I’d like to share a true story that happened one day at work a couple of years ago to highlight how important the work rescue groups perform is to the welfare of thousands of animals around the world.
One afternoon I answered the phone as I usually do and on the other end was a lady who was in desperate need to re-home her 10 month old Rottweiler pup.
It’s not something that we have the resources for, but as her story unfolded, I could see that the pup had to be taken out of the situation asap or it would be put down.
She told me that Harley had bitten her young child when he was only 15 weeks old, which I thought was quite unusual for a puppy. The vet had advised her to surrender him but she didn’t want to. She took him home and he started behaving well around her four children. However, their landlord had visited on the previous weekend and when he leaned over to pat Harley, he attacked him and bit his hand quite badly, drawing a lot of blood.
She said ever since then, Harley wouldn’t go near anyone in the family and had growled at her menacingly. She had become frightened of him and couldn’t trust him around her young children. She was pregnant again with a child who would have special needs and she couldn’t risk her health either. He wouldn’t eat any food, and by now this was 3 days after the ‘attack’ had occurred. She said he looked terrible – was thin and looked sick. She said if he couldn’t be re-homed that day she’d call the ranger to have him taken away.
Things were not sounding good for young Harley. But I couldn’t let this fellow go to the rainbow bridge without being given a second chance. I made some phone calls to a behaviourist and some rescue groups. They agreed that it was a dire situation, and depending how aggressive he was, Harley might not be able to be saved.
I spoke to a couple of lovely ladies from Homeless Hounds Rescue Group, and it turned out they had a soft spot for Rotties. They arranged to have someone visit the house that same night to assess whether they thought they would be able to re-home Harley safely. He was timid but friendly towards her so they agreed to help.
But they weren’t going to be able to pick him up until after the weekend. When this was conveyed to the owner, she became quite defensive and said she’d rung the local council to arrange for a ranger to pick him up. Based on what she’d told me about his behaviour, Harley would be destroyed straight away if he went to a pound.
Well, I went into a panic – I just felt this young boy needed to be helped. Things the owner told me didn’t seem to gel with what the assessor from the rescue group had seen. With some frantic phone calls, texts and tears, we convinced the owner to let him remain at her house over night and we’d pick him up the next day. She agreed.
Harley was picked up, taken to the vet for a checkup and taken home to the co-ordinator of the rescue group for assessment. He met her dogs, her cat and her child and was sweet and friendly.
This is Harley – the so-called aggressive, frightened, skinny dog who was saved from certain death.
The wonderful ladies from Homeless Hounds fostered him for a few days and searched for a potential forever home for Harley. The last we heard was that he went to a wonderful home on 10 acres with two female Rotti’s in country Victoria.

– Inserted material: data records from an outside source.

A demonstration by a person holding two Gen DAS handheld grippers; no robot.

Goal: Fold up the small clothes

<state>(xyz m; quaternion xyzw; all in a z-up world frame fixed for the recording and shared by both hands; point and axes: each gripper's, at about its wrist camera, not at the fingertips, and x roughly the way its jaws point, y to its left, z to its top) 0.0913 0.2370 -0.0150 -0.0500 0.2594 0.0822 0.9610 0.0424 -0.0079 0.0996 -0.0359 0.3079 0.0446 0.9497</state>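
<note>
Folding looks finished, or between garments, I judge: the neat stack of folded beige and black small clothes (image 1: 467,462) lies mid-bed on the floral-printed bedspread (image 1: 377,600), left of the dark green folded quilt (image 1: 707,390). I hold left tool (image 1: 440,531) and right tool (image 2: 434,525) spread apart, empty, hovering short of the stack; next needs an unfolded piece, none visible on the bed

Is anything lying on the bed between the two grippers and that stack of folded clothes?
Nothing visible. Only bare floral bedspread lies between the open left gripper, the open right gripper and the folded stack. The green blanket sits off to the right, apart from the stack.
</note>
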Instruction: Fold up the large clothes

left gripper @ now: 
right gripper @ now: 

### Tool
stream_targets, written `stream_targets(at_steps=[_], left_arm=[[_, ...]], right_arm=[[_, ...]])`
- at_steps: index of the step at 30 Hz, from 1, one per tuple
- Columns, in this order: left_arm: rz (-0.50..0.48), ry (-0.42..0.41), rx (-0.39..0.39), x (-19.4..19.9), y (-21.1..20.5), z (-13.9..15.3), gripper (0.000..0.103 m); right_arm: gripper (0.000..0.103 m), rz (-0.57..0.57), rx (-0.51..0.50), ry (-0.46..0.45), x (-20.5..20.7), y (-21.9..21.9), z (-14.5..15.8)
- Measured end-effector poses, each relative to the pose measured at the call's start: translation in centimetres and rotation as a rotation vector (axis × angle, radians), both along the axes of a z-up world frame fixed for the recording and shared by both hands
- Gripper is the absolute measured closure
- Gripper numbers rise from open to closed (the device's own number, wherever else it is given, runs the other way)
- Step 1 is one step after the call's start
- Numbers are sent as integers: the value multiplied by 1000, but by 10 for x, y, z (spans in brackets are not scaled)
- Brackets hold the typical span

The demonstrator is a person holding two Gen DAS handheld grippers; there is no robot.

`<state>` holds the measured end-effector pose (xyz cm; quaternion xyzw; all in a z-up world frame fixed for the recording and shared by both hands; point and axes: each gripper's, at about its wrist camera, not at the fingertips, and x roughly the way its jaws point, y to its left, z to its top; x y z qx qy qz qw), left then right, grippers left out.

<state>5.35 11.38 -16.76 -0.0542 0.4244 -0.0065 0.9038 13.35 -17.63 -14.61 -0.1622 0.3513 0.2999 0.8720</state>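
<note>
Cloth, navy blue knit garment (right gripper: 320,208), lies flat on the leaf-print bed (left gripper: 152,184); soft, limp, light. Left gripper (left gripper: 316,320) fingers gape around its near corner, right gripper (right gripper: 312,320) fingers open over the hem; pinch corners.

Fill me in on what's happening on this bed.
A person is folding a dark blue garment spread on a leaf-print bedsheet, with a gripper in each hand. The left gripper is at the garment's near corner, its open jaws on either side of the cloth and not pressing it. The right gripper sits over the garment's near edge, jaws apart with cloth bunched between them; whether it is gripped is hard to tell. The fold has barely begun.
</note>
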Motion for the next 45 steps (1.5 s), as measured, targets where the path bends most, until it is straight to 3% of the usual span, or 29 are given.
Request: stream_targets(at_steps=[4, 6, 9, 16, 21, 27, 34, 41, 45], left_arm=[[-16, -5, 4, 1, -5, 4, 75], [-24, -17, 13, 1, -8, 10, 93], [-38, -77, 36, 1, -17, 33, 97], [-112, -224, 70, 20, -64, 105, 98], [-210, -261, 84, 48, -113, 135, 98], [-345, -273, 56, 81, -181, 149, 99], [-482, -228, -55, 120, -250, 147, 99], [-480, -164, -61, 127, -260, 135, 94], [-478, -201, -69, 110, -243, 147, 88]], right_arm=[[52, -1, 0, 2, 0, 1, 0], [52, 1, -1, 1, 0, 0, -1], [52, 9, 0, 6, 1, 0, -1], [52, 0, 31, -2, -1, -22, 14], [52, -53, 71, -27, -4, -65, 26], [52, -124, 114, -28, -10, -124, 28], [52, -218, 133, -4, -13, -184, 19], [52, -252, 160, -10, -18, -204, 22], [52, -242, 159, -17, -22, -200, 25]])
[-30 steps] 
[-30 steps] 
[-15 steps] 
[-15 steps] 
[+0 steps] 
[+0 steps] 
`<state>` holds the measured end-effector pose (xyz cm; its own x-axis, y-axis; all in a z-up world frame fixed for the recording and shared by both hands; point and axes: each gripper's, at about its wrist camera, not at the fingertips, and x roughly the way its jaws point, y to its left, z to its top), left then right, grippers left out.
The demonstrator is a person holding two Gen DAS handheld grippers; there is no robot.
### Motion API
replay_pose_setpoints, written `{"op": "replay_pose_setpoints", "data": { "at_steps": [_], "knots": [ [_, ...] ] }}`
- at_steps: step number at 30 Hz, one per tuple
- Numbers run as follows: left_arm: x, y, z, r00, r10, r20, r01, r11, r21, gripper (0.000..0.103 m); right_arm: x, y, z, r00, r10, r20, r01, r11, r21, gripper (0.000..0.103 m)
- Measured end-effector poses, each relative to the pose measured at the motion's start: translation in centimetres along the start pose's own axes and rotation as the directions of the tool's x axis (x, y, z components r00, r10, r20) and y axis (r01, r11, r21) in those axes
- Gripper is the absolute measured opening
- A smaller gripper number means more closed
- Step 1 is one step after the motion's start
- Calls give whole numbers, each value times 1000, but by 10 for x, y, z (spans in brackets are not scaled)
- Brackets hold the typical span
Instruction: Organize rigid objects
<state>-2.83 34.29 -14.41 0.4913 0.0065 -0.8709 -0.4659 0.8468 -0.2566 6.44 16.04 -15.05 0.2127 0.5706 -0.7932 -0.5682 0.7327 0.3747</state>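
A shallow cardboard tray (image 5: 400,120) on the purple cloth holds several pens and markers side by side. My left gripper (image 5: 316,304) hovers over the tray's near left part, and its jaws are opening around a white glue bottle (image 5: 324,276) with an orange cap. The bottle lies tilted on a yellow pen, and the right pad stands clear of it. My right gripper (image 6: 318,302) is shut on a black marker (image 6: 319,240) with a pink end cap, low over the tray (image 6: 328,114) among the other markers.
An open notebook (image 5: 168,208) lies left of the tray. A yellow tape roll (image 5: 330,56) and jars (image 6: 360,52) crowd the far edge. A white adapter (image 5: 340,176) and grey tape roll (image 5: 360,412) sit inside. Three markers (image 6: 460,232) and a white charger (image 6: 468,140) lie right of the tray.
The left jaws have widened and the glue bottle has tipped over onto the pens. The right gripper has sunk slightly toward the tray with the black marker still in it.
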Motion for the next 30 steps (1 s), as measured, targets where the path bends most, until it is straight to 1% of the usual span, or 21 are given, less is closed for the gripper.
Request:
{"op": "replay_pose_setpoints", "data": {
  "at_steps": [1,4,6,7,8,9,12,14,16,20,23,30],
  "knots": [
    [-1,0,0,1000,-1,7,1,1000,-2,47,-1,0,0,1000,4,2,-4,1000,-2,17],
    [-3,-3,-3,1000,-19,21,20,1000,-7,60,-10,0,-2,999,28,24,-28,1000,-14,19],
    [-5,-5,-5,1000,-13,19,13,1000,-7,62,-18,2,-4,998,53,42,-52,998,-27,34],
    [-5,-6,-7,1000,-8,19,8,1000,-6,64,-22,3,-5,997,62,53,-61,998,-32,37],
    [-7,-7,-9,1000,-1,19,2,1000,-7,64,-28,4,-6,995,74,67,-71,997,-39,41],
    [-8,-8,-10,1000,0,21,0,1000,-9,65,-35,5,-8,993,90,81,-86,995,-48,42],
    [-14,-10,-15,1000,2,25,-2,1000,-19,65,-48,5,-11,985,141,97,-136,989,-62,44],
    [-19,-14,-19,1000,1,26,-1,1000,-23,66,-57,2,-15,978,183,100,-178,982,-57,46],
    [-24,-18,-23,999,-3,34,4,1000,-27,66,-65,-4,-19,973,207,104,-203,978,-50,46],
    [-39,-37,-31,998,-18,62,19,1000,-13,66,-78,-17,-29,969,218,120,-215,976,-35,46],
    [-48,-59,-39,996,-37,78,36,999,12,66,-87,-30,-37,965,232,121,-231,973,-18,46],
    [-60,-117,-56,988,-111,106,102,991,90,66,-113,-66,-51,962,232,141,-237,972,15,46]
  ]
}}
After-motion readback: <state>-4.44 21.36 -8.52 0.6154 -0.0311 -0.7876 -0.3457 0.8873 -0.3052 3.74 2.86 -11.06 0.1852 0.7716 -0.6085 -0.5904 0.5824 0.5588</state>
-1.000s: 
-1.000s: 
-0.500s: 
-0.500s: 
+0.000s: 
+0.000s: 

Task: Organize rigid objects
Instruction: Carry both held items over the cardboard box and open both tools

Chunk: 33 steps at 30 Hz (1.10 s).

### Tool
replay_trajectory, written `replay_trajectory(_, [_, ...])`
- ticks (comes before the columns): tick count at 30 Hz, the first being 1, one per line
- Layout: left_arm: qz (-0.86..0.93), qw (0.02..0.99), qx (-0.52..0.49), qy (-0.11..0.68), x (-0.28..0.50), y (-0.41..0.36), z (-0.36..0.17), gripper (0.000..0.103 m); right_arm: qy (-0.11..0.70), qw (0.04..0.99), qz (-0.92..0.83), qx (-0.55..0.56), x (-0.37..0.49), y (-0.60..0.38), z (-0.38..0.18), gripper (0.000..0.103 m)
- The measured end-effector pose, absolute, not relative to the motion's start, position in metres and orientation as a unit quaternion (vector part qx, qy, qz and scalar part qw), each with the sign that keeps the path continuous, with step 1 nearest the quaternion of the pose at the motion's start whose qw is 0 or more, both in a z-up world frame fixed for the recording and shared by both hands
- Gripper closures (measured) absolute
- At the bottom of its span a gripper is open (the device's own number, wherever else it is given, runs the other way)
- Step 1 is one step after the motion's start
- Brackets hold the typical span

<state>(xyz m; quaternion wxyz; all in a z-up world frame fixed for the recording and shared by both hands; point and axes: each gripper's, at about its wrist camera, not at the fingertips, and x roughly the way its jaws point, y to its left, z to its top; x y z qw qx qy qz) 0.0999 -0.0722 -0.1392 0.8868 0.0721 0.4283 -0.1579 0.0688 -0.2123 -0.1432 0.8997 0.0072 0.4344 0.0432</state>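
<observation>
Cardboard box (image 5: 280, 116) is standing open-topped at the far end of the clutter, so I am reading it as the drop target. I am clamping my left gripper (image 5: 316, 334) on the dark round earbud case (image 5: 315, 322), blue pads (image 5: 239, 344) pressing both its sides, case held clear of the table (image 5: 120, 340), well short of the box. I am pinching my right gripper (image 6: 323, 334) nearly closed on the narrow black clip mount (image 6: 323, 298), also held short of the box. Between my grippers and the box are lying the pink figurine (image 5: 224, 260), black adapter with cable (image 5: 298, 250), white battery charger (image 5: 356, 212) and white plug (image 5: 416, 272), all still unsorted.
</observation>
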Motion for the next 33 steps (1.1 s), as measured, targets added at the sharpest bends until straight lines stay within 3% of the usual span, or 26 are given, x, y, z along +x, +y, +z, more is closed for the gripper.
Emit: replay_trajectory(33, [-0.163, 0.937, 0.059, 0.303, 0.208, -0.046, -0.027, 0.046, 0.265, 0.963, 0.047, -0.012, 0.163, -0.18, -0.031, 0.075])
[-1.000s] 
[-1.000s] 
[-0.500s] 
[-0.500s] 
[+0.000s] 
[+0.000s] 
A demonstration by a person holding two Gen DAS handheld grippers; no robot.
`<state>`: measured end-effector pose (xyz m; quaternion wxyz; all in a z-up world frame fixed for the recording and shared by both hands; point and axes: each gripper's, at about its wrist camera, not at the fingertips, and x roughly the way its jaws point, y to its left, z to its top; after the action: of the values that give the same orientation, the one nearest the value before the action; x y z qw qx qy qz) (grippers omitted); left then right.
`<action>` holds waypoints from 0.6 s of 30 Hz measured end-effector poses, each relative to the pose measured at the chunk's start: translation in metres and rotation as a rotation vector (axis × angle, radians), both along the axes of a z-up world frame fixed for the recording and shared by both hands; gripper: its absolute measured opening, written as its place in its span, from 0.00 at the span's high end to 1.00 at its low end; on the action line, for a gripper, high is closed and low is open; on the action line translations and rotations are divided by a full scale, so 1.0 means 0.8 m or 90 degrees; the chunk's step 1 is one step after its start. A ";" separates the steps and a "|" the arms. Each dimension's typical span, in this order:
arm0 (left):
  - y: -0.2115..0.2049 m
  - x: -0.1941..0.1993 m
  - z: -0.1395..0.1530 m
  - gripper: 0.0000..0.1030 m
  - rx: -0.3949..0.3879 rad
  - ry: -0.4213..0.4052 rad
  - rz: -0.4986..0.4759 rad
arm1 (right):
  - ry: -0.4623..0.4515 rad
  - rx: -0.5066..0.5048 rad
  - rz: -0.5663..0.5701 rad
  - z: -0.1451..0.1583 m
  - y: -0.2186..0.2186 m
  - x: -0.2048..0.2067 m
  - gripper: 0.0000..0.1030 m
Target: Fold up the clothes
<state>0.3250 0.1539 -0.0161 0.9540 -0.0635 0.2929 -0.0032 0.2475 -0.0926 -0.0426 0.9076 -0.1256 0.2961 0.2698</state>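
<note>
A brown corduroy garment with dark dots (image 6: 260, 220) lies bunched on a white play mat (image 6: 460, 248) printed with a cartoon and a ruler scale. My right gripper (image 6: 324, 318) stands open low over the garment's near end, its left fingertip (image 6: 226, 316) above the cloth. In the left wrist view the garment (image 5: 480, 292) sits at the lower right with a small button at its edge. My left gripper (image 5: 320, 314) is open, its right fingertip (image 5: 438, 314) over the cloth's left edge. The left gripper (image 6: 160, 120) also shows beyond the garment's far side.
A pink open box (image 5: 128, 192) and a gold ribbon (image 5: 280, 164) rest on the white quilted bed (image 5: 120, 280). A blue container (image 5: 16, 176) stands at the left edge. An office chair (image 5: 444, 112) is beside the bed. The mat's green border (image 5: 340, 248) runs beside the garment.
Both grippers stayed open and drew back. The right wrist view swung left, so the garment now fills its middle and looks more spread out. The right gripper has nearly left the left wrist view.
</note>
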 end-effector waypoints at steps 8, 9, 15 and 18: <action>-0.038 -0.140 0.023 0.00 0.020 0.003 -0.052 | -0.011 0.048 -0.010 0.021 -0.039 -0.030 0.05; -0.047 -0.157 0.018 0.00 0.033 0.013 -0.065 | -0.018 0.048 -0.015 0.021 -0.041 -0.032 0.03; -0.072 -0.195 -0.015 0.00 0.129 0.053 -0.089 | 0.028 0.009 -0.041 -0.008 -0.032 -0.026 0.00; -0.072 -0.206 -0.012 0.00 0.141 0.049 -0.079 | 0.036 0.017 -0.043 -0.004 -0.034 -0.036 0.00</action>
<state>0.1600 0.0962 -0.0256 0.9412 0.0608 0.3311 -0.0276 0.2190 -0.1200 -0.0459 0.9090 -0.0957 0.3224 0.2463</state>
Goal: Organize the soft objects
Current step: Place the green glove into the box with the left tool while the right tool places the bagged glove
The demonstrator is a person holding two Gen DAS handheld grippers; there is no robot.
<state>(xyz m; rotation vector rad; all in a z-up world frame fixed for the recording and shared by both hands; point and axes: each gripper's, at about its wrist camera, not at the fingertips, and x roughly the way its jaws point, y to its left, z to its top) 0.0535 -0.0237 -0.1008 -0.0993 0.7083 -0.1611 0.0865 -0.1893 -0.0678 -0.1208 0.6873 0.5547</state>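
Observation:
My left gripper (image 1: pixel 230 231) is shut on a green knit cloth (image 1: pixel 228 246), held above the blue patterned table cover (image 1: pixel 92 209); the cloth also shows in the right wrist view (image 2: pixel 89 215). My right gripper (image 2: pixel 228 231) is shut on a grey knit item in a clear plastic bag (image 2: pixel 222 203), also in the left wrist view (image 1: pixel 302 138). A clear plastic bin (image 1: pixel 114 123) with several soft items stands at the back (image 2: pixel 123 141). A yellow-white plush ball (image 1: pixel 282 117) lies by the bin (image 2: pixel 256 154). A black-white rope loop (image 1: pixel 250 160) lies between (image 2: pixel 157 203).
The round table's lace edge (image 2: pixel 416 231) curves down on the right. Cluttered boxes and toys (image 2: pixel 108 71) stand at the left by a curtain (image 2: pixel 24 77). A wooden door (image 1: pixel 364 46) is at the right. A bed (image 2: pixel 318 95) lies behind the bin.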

Whilst I despair at the lengths some people will go to to get rid of an unwanted dog, I’m so glad that I fell for the lies the previous owner told me about Harley and that I was able to get the wheels in motion to get him out of the situation he found himself in.
It really saddens me that people still treat dogs as commodities to be got rid of when they no longer want them. I don’t know how rescue groups have the strength to continue to do what they do, but I’m glad they do.
And this is just one story of a dog in a desperate situation needing to be found a new home. There are literally thousands of stories like Harley’s every year in Australia and around the world. People involved in animal rescue and welfare are worth their weight in gold and we thank them from the bottom of our heart.